- [Problem to solve]
What you return should be the complete listing, unchanged, with no pictures in it.

- [Supplied data]
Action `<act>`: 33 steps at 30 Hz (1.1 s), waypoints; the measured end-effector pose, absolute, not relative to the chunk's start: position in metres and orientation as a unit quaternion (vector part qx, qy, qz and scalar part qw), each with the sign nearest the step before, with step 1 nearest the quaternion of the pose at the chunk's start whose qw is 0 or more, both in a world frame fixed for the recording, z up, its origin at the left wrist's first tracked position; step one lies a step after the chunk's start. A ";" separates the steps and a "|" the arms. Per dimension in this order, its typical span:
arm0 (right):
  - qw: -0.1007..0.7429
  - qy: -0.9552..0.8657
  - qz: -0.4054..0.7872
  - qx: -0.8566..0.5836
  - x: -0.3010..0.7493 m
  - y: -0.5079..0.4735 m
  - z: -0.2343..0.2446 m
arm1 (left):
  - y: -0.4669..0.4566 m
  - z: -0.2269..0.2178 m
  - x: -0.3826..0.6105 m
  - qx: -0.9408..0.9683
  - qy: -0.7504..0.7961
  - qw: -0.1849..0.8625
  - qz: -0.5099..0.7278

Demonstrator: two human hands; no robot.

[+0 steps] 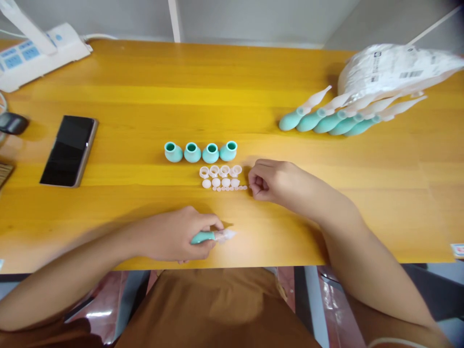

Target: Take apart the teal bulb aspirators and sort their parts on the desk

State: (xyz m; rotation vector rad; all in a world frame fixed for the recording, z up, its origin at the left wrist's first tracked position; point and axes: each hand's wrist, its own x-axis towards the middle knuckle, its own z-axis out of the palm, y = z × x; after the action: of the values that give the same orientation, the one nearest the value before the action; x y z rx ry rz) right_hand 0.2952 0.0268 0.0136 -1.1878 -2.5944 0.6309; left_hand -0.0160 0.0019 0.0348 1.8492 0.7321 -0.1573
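My left hand point(181, 235) is closed around a teal bulb with a clear pointed tip point(213, 236), held low over the wooden table point(145, 96) near its front edge. My right hand point(268, 181) is curled with fingertips pinched at the right end of a row of tiny white beads point(232, 188); what it pinches is too small to name. Above the beads lie white caps point(221, 182) and clear rings point(220, 171). Behind those stands a line of several teal bulbs point(201, 152) with their openings up.
Several assembled teal-and-clear droppers point(326, 118) lie fanned out at the right, under a white plastic bag point(391, 67). A black phone point(68, 150) lies at the left. A white device with blue buttons point(36, 50) sits in the back left corner.
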 end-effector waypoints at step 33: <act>0.189 -0.838 0.319 -0.401 0.303 0.026 0.036 | 0.005 0.028 -0.020 0.747 0.332 0.575 0.028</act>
State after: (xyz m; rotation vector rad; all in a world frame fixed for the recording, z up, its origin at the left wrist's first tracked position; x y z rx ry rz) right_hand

- [Exercise output]
Action `<act>`: 33 steps at 30 Hz (1.1 s), waypoints; the measured end-effector pose, absolute, not relative to the chunk's start: position in metres and orientation as a unit quaternion (vector part qx, qy, qz and scalar part qw), each with the sign nearest the step before, with step 1 nearest the quaternion of the pose at the chunk's start whose qw is 0 or more, both in a world frame fixed for the recording, z up, its origin at the left wrist's first tracked position; step one lies a step after the chunk's start. A ";" separates the steps and a "|" the arms. Per dimension in this order, its typical span:
arm0 (right):
  - qw: -0.1007..0.7429
  - qy: -0.9552..0.8657
  - qz: -0.4054..0.7872
  - qx: -0.8566..0.5836
  - x: -0.3010..0.7493 m
  - y: -0.5079..0.4735 m
  - z: -0.2343..0.2446 m
arm1 (left):
  - y: -0.4669..0.4566 m
  - z: -0.2269..0.2178 m
  - x: -0.3826..0.6105 m
  - qx: -0.9408..0.9683
  - qy: -0.7504..0.7961
  - qw: -0.1849..0.8625
  - qz: -0.5099..0.7278

Demonstrator: two human hands; no robot.

[+0 steps] 

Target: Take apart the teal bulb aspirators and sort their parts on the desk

State: (xyz m; rotation vector rad; all in a world frame fixed for the recording, z up, its origin at the left wrist's first tracked position; point and axes: each hand's wrist, its own x-axis towards the middle knuckle, its own z-axis out of the palm, y = z × x; after the action: of the values that give the same orientation, the one nearest the value before the action; x y z rx ry rz) right_hand 0.2952 0.0268 0.0136 -1.1878 -2.5944 0.6309; left_hand -0.0160 0.0019 0.0348 1.8492 0.7321 -0.1573
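My left hand point(181, 235) is closed around a teal bulb with a clear pointed tip point(213, 236), held low over the wooden table point(145, 96) near its front edge. My right hand point(268, 181) is curled with fingertips pinched at the right end of a row of tiny white beads point(232, 188); what it pinches is too small to name. Above the beads lie white caps point(221, 182) and clear rings point(220, 171). Behind those stands a line of several teal bulbs point(201, 152) with their openings up.
Several assembled teal-and-clear droppers point(326, 118) lie fanned out at the right, under a white plastic bag point(391, 67). A black phone point(68, 150) lies at the left. A white device with blue buttons point(36, 50) sits in the back left corner.
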 end-effector waypoints at step 33: <act>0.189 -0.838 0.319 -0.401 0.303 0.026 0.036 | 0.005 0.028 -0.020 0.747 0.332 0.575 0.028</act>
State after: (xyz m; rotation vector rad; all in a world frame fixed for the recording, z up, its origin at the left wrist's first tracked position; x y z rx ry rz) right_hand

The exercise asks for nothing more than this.